## Multilayer Perceptron (MLP) based on Pytorch (2)

Multi-class classification problem - using a MLP with configurable number of hidden neurons - with a configurable number of classes (up to 10). It selects them from the (Fashion-)MNIST dataset, splits it up into a train and test part, does normalisation and then trains a classifier using softmax.

Both datasets consist of images with 28x28 = 784 pixel each. The features refer to these pixel values of the images.

You can choose MNIST or Fashion-MNIST data in cell [2]

We use the PyTorch nn-library providing all required layer types and in particular the Sequential Container to set up a MLP [torch.nn](https://pytorch.org/docs/stable/nn.html).
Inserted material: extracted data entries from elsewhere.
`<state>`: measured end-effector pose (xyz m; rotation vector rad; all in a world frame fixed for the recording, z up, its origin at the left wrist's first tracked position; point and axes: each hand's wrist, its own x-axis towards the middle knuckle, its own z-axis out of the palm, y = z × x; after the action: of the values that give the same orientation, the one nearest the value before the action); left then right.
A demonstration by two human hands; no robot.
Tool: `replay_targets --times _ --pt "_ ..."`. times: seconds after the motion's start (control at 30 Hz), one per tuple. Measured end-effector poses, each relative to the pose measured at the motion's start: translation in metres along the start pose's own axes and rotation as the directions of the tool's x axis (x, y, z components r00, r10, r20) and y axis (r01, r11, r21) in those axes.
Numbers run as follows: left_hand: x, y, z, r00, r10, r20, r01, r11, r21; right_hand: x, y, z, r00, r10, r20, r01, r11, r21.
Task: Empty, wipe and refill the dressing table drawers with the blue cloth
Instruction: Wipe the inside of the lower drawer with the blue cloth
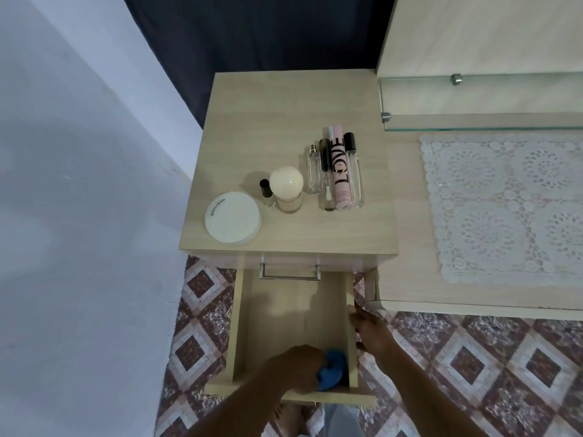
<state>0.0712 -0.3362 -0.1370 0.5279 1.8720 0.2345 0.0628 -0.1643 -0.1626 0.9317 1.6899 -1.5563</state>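
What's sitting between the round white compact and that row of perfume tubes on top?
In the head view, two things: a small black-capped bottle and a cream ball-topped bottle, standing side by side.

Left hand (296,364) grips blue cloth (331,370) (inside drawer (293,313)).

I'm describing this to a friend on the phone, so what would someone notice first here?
The open drawer below the cabinet top, where the left hand holds a blue cloth in its near right corner while the right hand grips its right wall. Next, on top: a pink tube marked LOVE among clear bottles, and a round white compact at the near left.
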Motion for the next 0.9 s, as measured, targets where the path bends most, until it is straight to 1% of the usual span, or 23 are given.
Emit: replay_targets --times 0.07,0.13,0.2,0.27,0.33,0.4,0.43,0.47,0.5,0.53,0.57,0.6,0.63,0.67,0.7,0.77,0.8,0.83,0.87,0.9 --pt "-0.008 -0.010 -0.001 0.999 -0.031 0.034 0.028 0.997 0.077 -0.001 -0.001 0.001 1.000 0.008 -0.003 -0.008 1.000 -0.012" --pt "-0.017 -0.020 -0.005 0.995 -0.084 0.061 0.071 0.978 0.195 -0.004 -0.003 0.002 1.000 0.016 0.001 -0.016 1.000 -0.016" --pt "-0.023 -0.031 -0.010 0.976 -0.187 0.115 0.137 0.929 0.344 -0.005 -0.003 0.003 1.000 0.020 -0.006 -0.020 1.000 -0.018" --pt "-0.026 -0.042 -0.010 0.955 -0.277 0.103 0.200 0.862 0.466 -0.005 -0.004 0.002 1.000 0.022 -0.012 -0.023 1.000 -0.018" --pt "-0.027 -0.056 -0.005 0.967 -0.251 -0.033 0.230 0.812 0.536 -0.002 -0.003 0.002 0.999 0.032 -0.004 -0.032 0.999 -0.011" --pt "-0.024 -0.078 0.005 0.975 -0.128 -0.179 0.213 0.751 0.624 0.000 -0.001 0.003 0.999 0.047 0.002 -0.047 0.999 0.002" --pt "-0.021 -0.088 0.010 0.974 -0.061 -0.217 0.196 0.704 0.683 0.000 -0.001 0.004 0.999 0.051 0.003 -0.051 0.999 0.009" --pt "-0.018 -0.097 0.012 0.976 -0.030 -0.214 0.181 0.651 0.737 -0.001 -0.001 0.004 0.999 0.050 0.008 -0.051 0.999 0.018" --pt "-0.015 -0.105 0.012 0.973 -0.018 -0.232 0.192 0.624 0.758 -0.002 -0.003 0.004 0.999 0.047 0.014 -0.047 0.999 0.021" --pt "-0.011 -0.110 0.009 0.960 -0.015 -0.281 0.233 0.600 0.765 -0.004 -0.005 0.003 0.999 0.049 0.019 -0.049 0.998 0.026" --pt "-0.010 -0.111 0.002 0.943 -0.055 -0.329 0.294 0.600 0.744 -0.006 -0.007 0.003 0.998 0.050 0.024 -0.051 0.998 0.040" --pt "-0.007 -0.109 -0.009 0.928 -0.138 -0.346 0.352 0.627 0.695 -0.006 -0.007 0.002 0.998 0.051 0.026 -0.052 0.997 0.054" --pt "-0.001 -0.107 -0.018 0.910 -0.135 -0.391 0.371 0.685 0.627 -0.007 -0.007 0.002 0.999 0.046 0.027 -0.047 0.997 0.060" --pt "0.008 -0.106 -0.026 0.899 -0.104 -0.424 0.351 0.751 0.559 -0.008 -0.007 0.001 0.999 0.037 0.027 -0.039 0.997 0.067" --pt "0.020 -0.109 -0.033 0.891 -0.122 -0.438 0.341 0.815 0.467 -0.008 -0.007 0.001 0.999 0.029 0.021 -0.030 0.997 0.069" --pt "0.039 -0.110 -0.050 0.883 -0.211 -0.420 0.368 0.866 0.339 -0.008 -0.006 0.001 1.000 0.020 0.017 -0.021 0.998 0.053" --pt "0.041 -0.113 -0.058 0.890 -0.271 -0.366 0.370 0.899 0.233 -0.008 -0.006 0.002 1.000 0.018 0.020 -0.019 0.998 0.052" --pt "0.035 -0.109 -0.066 0.892 -0.353 -0.284 0.404 0.903 0.146 -0.008 -0.006 0.002 1.000 0.019 0.021 -0.020 0.998 0.057" --pt "0.031 -0.104 -0.074 0.866 -0.376 -0.331 0.390 0.920 -0.024 -0.007 -0.006 0.002 1.000 0.020 0.021 -0.021 0.998 0.058" --pt "0.032 -0.102 -0.076 0.857 -0.330 -0.395 0.381 0.923 0.054 -0.007 -0.005 0.000 1.000 0.020 0.020 -0.021 0.998 0.053"
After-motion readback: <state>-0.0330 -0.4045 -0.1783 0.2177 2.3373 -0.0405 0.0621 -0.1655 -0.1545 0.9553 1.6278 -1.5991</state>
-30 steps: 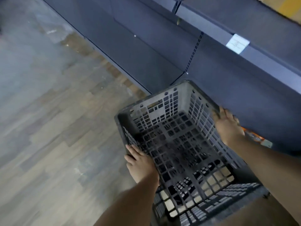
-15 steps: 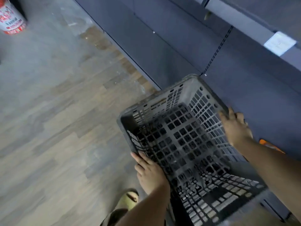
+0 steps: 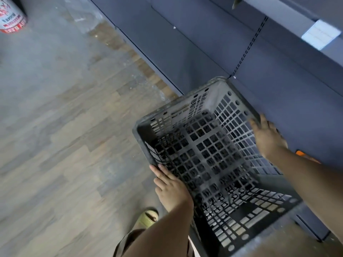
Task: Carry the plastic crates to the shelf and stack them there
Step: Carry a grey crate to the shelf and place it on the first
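Note:
A dark grey plastic crate with lattice walls is held in front of me, its open top facing up and nothing inside. My left hand grips its near left rim. My right hand grips the far right rim. The crate's far corner is close to the dark grey shelf unit on the right, over the low base shelf.
Wood-look floor spreads to the left. A white and red bucket stands at the top left. A white price tag sits on an upper shelf edge. Something orange lies on the low shelf behind my right arm. My sandalled foot shows below.
The view has swung left and down while I walk with the crate. The bucket and my foot have come into view. Both hands keep their grip on the crate.

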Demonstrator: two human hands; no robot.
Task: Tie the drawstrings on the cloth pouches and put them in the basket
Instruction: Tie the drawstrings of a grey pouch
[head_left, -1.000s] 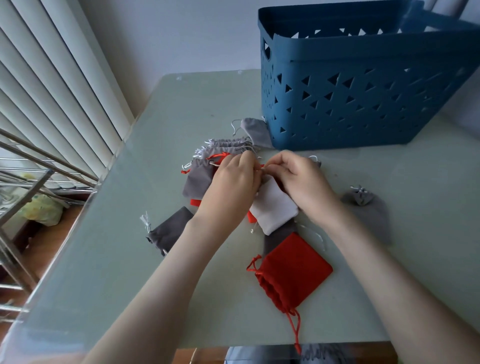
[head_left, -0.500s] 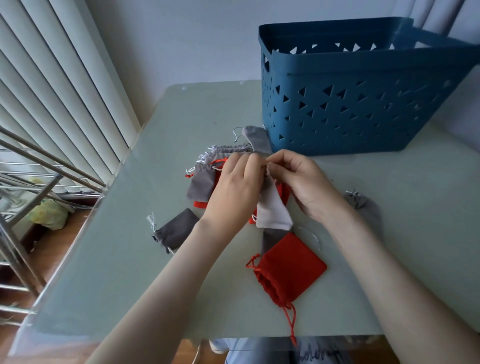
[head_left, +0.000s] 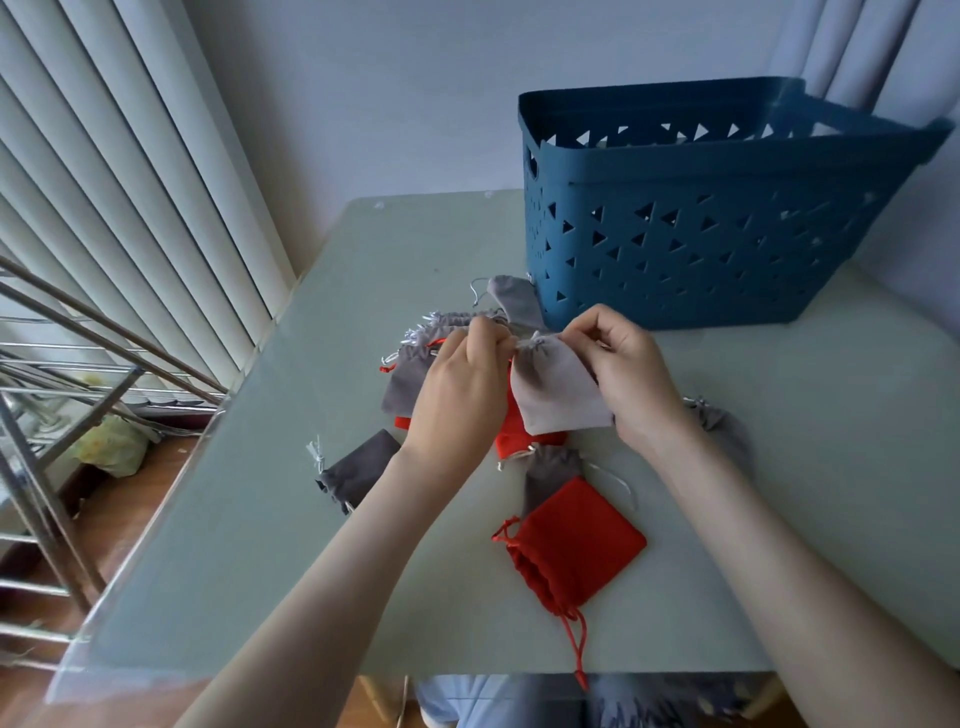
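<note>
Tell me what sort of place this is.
Probably a room at home, beside a window: white vertical blinds, a wooden floor, and a pale glass-topped table holding a blue perforated plastic basket.

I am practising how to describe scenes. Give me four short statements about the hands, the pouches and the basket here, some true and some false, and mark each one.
1. The left hand and the right hand both hold the light grey pouch. True.
2. The blue basket stands at the near edge of the table. False: it stands at the far right, beyond the hands.
3. A red pouch lies on the table, nearer the person than the hands. True.
4. The light grey pouch is already in the basket. False: it is in the hands, outside the basket and in front of it.
</note>
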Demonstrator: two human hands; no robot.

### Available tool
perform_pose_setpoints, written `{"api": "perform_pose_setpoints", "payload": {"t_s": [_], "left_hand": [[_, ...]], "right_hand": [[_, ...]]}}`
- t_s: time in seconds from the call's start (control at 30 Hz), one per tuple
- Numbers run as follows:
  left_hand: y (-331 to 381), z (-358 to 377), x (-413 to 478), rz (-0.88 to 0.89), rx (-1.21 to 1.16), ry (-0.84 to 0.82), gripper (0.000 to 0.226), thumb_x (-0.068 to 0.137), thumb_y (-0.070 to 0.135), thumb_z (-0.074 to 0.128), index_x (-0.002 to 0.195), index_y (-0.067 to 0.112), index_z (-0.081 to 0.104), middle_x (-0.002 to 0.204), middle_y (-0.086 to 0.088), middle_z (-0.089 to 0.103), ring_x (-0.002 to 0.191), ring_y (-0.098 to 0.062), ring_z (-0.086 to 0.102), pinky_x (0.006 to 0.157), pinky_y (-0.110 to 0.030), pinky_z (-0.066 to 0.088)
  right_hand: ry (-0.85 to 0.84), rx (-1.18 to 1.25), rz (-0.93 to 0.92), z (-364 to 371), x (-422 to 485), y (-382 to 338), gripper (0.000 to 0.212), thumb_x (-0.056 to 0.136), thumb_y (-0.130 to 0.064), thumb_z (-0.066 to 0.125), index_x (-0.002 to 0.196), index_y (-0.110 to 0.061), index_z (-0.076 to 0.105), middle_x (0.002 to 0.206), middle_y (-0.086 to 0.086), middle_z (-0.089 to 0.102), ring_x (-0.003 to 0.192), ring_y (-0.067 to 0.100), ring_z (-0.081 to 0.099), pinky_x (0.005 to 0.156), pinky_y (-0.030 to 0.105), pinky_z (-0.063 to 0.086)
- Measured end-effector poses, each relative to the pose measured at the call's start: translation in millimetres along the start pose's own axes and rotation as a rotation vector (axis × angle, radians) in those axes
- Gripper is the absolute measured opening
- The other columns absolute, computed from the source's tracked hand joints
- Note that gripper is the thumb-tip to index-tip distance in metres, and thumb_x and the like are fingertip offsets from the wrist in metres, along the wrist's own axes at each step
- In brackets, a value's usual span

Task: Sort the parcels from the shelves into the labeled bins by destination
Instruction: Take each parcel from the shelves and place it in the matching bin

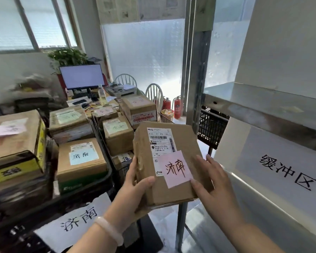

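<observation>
The left hand (133, 189) clasps the flat, creased cardboard parcel (186, 139) at its near-left corner, while the right hand (213, 181) rests straight-fingered on its right edge.

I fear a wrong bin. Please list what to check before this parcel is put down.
1. The note on the parcel reads 济南: ok.
2. The sign on the bin reads the same: ok.
3. Hold: left hand grips the parcel, right hand rests on it: ok.
4. The parcel is above the bin: not ok, it is right of it.
5. Free room in the bin: cannot tell.
</observation>
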State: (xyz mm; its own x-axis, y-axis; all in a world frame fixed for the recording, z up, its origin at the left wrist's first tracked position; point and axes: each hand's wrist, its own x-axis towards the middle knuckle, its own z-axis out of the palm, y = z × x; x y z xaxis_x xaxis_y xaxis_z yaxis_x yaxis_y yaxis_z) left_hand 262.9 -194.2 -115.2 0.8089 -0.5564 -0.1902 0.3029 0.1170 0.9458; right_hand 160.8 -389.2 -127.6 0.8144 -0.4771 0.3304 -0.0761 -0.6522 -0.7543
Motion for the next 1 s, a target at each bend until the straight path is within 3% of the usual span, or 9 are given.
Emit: {"api": "perform_pose_setpoints", "payload": {"t_s": [0.13, 0.23, 0.47, 0.57, 0.63, 0.73, 0.8, 0.87, 1.0], "left_hand": [[9, -23, -8, 0.056, -0.032, 0.052, 0.097, 0.065, 0.03, 0.077, 0.142, 0.058, 0.025, 0.127, -0.006, 0.064, 0.098, -0.034, 0.071, 0.075, -0.045, 0.06], [18, -36, -14, 0.095, -0.014, 0.081, 0.096, 0.067, 0.036, 0.079, 0.143, 0.059, 0.026, 0.126, -0.002, 0.065, 0.097, -0.029, 0.072, 0.08, -0.046, 0.059], [51, -66, -36, 0.24, 0.146, 0.307, 0.08, 0.066, 0.058, 0.068, 0.137, 0.059, 0.031, 0.13, 0.01, 0.054, 0.102, -0.01, 0.066, 0.062, -0.014, 0.053], [65, -79, -46, 0.298, 0.223, 0.396, 0.073, 0.072, 0.059, 0.06, 0.138, 0.057, 0.03, 0.12, 0.014, 0.055, 0.087, 0.004, 0.064, 0.056, -0.005, 0.047], [70, -90, -53, 0.344, 0.348, 0.484, 0.069, 0.072, 0.072, 0.061, 0.133, 0.064, 0.029, 0.132, 0.013, 0.049, 0.103, 0.004, 0.056, 0.071, -0.008, 0.048], [72, -109, -61, 0.389, 0.597, 0.612, 0.076, 0.063, 0.089, 0.05, 0.132, 0.073, 0.022, 0.154, 0.021, 0.023, 0.136, -0.008, 0.034, 0.112, -0.04, 0.037], [74, -117, -68, 0.421, 0.699, 0.665, 0.08, 0.067, 0.089, 0.045, 0.139, 0.067, 0.019, 0.156, 0.025, 0.015, 0.141, -0.005, 0.023, 0.118, -0.042, 0.027], [79, -121, -76, 0.434, 0.769, 0.707, 0.073, 0.077, 0.078, 0.047, 0.141, 0.061, 0.019, 0.157, 0.023, 0.014, 0.137, 0.003, 0.017, 0.114, -0.029, 0.02], [83, -136, -85, 0.4, 0.821, 0.76, 0.072, 0.078, 0.064, 0.049, 0.144, 0.057, 0.021, 0.156, 0.022, 0.016, 0.131, 0.009, 0.014, 0.11, -0.025, 0.018]], "right_hand": [[-0.242, 0.337, 0.146, 7, 15, -16, 0.063, 0.091, -0.033, 0.064, 0.138, -0.058, 0.032, 0.128, -0.037, 0.037, 0.112, -0.019, 0.045, 0.084, 0.003, 0.04], [-0.272, 0.441, 0.145, 21, 21, -24, 0.058, 0.091, -0.024, 0.065, 0.136, -0.052, 0.041, 0.126, -0.035, 0.042, 0.092, -0.031, 0.048, 0.068, -0.003, 0.04], [-0.319, 0.535, 0.122, 53, 49, -64, 0.054, 0.088, -0.028, 0.07, 0.126, -0.061, 0.049, 0.138, -0.018, 0.049, 0.116, 0.003, 0.054, 0.083, 0.016, 0.049], [-0.348, 0.525, 0.125, 70, 66, -88, 0.056, 0.088, -0.033, 0.069, 0.134, -0.056, 0.047, 0.135, -0.015, 0.047, 0.115, 0.011, 0.053, 0.094, 0.034, 0.051], [-0.387, 0.505, 0.136, 84, 78, -106, 0.055, 0.087, -0.038, 0.069, 0.133, -0.058, 0.046, 0.131, -0.015, 0.046, 0.113, 0.014, 0.053, 0.098, 0.044, 0.05], [-0.442, 0.473, 0.118, 107, 96, -129, 0.055, 0.088, -0.04, 0.068, 0.136, -0.055, 0.046, 0.134, -0.01, 0.044, 0.117, 0.019, 0.05, 0.102, 0.045, 0.046], [-0.469, 0.445, 0.097, 120, 105, -142, 0.055, 0.09, -0.037, 0.065, 0.14, -0.049, 0.045, 0.136, -0.007, 0.043, 0.114, 0.015, 0.046, 0.1, 0.037, 0.044], [-0.506, 0.411, 0.087, 132, 111, -152, 0.056, 0.092, -0.036, 0.064, 0.143, -0.045, 0.043, 0.141, -0.005, 0.042, 0.109, 0.013, 0.043, 0.089, 0.029, 0.041], [-0.57, 0.364, 0.102, 150, 121, -165, 0.056, 0.092, -0.039, 0.062, 0.144, -0.045, 0.041, 0.151, -0.001, 0.038, 0.106, 0.014, 0.042, 0.077, 0.028, 0.04]]}}
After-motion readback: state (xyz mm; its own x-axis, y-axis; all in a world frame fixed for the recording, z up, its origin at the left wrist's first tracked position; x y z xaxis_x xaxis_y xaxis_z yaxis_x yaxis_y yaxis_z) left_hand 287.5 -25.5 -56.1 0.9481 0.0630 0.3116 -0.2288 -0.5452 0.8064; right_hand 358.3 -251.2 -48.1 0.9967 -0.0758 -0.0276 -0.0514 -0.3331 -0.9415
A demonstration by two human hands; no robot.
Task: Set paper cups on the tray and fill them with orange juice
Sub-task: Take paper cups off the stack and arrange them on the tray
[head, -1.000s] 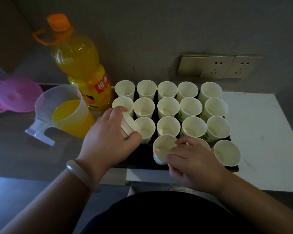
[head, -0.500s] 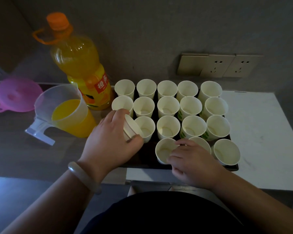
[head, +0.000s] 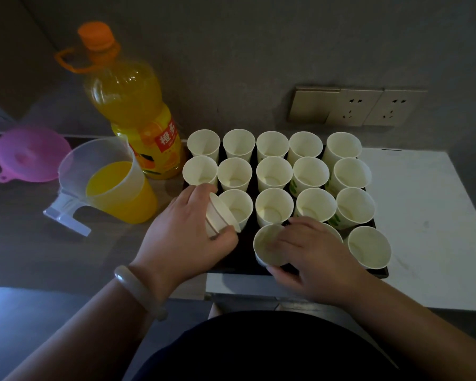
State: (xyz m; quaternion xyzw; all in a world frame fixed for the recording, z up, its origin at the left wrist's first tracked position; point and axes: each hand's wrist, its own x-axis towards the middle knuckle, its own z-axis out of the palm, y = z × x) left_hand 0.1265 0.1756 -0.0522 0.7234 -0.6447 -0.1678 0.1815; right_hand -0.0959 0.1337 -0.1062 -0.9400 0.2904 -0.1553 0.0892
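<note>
A black tray (head: 246, 261) sits on the tabletop (head: 25, 243) by the wall, crowded with rows of upright paper cups (head: 274, 171); the left hand (head: 182, 237) is at the tray's left edge, its fingers (head: 199, 191) curled round a short stack of nested cups (head: 219, 215) tipped on its side; the right hand (head: 316, 257) is at the front row, gripping a single cup (head: 268, 247) between fingers over the far rim and thumb under the near side; that cup tilts toward the camera, and I cannot tell whether its base touches the tray; just left of the tray stands a bottle of orange juice (head: 129, 105); in front of it, a clear jug (head: 113, 188) partly filled with juice; farther left lies a pink funnel (head: 30, 154); a pale bracelet (head: 140, 290) circles the left wrist.
</note>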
In addition we use the DataLoader and the Datset classes for access to the data [Datasets&DataLoaders](https://pytorch.org/tutorials/beginner/basics/data_tutorial.html).

In [None]:
import torch
import torchvision
import numpy as np
import matplotlib.pyplot as plt
import time

from utils import plot_img, plot_tiles, plot_error, plot_cost, plot_parameter_hist

### Preparation for DataLoader below 
We will use a torch DataLoader below, which can do plenty of things - in particular the data normaliation using a transform function

In [None]:
#import shortcut (just for here)
from torchvision.transforms import v2

my_transform = v2.Compose([
    v2.ToImage(),  # Convert to tensor, data are PIL images
    v2.ToDtype(torch.float32, scale=False),  # convert to float; optionally normalize data 
                                            # (if True choose mean=[0.5], std=[0.5] below (why?)
    v2.Normalize(mean=[128.], std=[128.]),
])

In [None]:
#only at first execution data is downloaded, because it is saved in subfolder ../week1/data; 
#note the relative path to the 01.learning-optimization to avoid multiple downloads
data_set = 'FashionMNIST'
    
if data_set == 'MNIST':
    training_data = torchvision.datasets.MNIST(
        root="../week1/data",
        train=True,
        download=True,
        transform=my_transform
    )

    test_data = torchvision.datasets.MNIST(
        root="../week1/data",
        train=False,
        download=True,
        transform=my_transform
    )    

    #labels for MNIST (just for compatibility reasons)
    labels_map = {
        0: "Zero",
        1: "One",
        2: "Two",
        3: "Three",
        4: "Four",
        5: "Five",
        6: "Six",
        7: "Seven",
        8: "Eight",
        9: "Nine",
    }
else:
    training_data = torchvision.datasets.FashionMNIST(
        root="../week1/data",
        train=True,
        download=True,
        transform=my_transform
    )

    test_data = torchvision.datasets.FashionMNIST(
        root="../week1/data",
        train=False,
        download=True,
        transform=my_transform
    )

    #labels for FashionMNIST
    labels_map = {
        0: "T-Shirt",
        1: "Trouser",
        2: "Pullover",
        3: "Dress",
        4: "Coat",
        5: "Sandal",
        6: "Shirt",
        7: "Sneaker",
        8: "Bag",
        9: "Ankle Boot",
    }

### Verify Dataset type

We check that the training data instance is of type Dataset

In [None]:
from torch.utils.data import Dataset

print(isinstance(training_data, Dataset))
print(hasattr(training_data, '__len__'))
print(hasattr(training_data, '__getitem__'))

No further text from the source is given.